The Story
Why it exists.
The beginning
Sultan Or translates the house's obsession with gold into scent. Pascal Morabito built a brand on the idea that perfume could be as tactile and visual as fine jewellery, something worn, displayed, experienced. The name Or (French for gold) has run through the line since 1980. Sultan Or takes that reverence for the material and asks: what does gold smell like when it isn't precious and cold, but warm and alive? The answer is this fragrance, a celebration of femininity that doesn't perform softness. It arrives. It stays.

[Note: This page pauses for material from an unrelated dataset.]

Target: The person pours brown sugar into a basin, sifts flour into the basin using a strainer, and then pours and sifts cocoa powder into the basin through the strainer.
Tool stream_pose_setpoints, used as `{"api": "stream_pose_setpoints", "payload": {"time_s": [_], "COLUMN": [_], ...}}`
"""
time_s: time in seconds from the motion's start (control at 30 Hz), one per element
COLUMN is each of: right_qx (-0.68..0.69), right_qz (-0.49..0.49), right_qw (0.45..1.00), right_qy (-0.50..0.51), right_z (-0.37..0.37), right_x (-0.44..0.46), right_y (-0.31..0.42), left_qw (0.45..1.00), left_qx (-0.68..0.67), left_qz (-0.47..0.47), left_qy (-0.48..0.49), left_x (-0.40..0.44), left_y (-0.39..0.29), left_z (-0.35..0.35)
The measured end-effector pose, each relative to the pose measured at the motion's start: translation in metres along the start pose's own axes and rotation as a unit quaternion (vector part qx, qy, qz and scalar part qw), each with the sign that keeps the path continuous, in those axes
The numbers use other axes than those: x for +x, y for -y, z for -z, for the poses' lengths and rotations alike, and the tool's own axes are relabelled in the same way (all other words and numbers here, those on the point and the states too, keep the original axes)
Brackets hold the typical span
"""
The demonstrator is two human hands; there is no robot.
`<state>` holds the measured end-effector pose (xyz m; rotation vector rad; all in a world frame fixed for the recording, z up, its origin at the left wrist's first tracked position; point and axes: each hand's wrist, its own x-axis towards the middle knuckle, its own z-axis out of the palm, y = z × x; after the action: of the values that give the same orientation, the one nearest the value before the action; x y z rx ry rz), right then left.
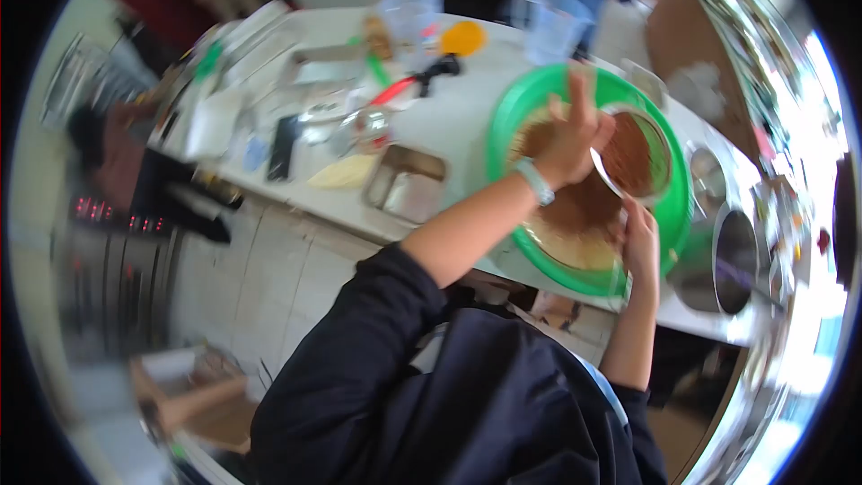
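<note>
A large green basin [505, 117] holds brown powder over a pale mixture [575, 251]. Above it is a round sieve [666, 157] with brown powder in it, its rim tilted. My left hand [579, 139] is over the basin at the sieve's left side, fingers spread; whether it touches the rim is not clear. My right hand [638, 238] is closed on the near edge or handle of the sieve, above the basin's front right part.
On the white table [467, 139] are a metal tin [406, 184], a red-and-black utensil [395, 90], a dark phone-like object [284, 147] and a clear jug [552, 25]. A steel pot [732, 260] stands right of the basin. People are at the far side and left.
</note>
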<state>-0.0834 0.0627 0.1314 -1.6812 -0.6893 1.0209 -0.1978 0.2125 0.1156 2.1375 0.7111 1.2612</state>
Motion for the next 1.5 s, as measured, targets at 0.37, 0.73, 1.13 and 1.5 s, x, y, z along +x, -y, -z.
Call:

The heart of Sultan Or is its white floral chorus: jasmine, tuberose, and ylang-ylang working in concert. That's not a safe combination, tuberose especially can tip into something heady, almost indolic if not balanced. Here, the ginger in the heart acts as a counterweight, adding a clean spice that keeps the florals from overwhelming. The citrus top notes (bergamot, tangerine, orange blossom) aren't just decoration, they establish the luminous opening that makes the warm base feel earned rather than sudden. The result is a fragrance that smells expensive without smelling precious.
The evolution
The opening hits bright and immediate, bergamot and tangerine with an orange blossom sweetness that reads as sunlit rather than synthetic. Within minutes, the florals announce themselves. Jasmine arrives first, then the tuberose swells, and suddenly the composition has weight. The ylang-ylang threads through, adding a creamy undertone that prevents the white florals from turning sharp. By the mid-drydown, amber and vanilla take over, warm, close to the skin, the kind of presence that someone standing beside you will notice before you do. The cedar and cinnamon in the base add a subtle woody-spicy structure that keeps the sweetness from becoming syrupy. On fabric, Sultan Or can last well into the next day. On skin, expect 4-6 hours of moderate sillage, present but not room-filling.
Cultural impact
Sultan Or occupies a specific space in the oriental floral category, warm and sensual without leaning into the heavy, smoky territory that sometimes defines the orientals. Wearers describe it as the kind of fragrance someone wears when they don't need to announce themselves. The Pascal Morabito house has maintained its identity as the jewellery perfume brand, and Sultan Or fits that philosophy: opulent materials, wearable presence, a bottle that catches light.